_WHAT THIS TASK INVOLVES_
After repeating the line containing "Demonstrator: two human", stop; until then, repeat each line of the listing below exactly, starting with the first.

--- DATA EXCERPT Enclosed Below ---

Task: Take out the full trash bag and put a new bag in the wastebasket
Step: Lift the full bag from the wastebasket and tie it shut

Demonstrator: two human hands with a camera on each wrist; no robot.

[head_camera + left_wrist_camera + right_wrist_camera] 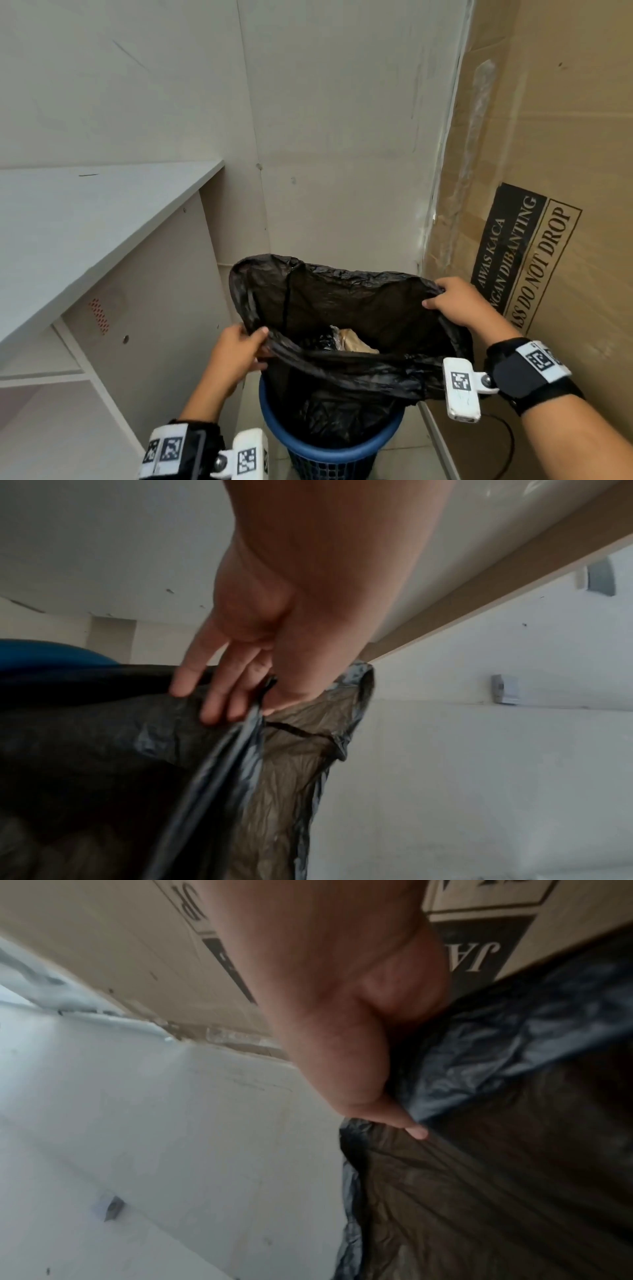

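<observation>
A black trash bag [346, 308] stands pulled up out of a blue wastebasket [329, 448], its mouth held wide. Crumpled trash [352, 341] shows at the bottom of it. My left hand [239, 346] pinches the near left edge of the bag's rim. My right hand [455, 301] grips the right edge of the rim, higher up. In the left wrist view my left hand [240, 696] has its fingers on the black trash bag [137, 750], the blue wastebasket [51, 653] behind it. In the right wrist view my right hand [377, 1069] holds the bunched black trash bag [496, 1150].
A white desk [85, 219] with side panels stands close on the left. A tall cardboard box [548, 171] printed "DO NOT DROP" leans on the right. A pale wall [342, 120] closes the corner behind the wastebasket.
</observation>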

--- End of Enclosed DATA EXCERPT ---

_WRITTEN REPLY_
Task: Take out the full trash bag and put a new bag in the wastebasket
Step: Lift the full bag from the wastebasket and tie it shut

Demonstrator: two human hands with a camera on each wrist; no robot.

No other output is needed; the exercise is complete.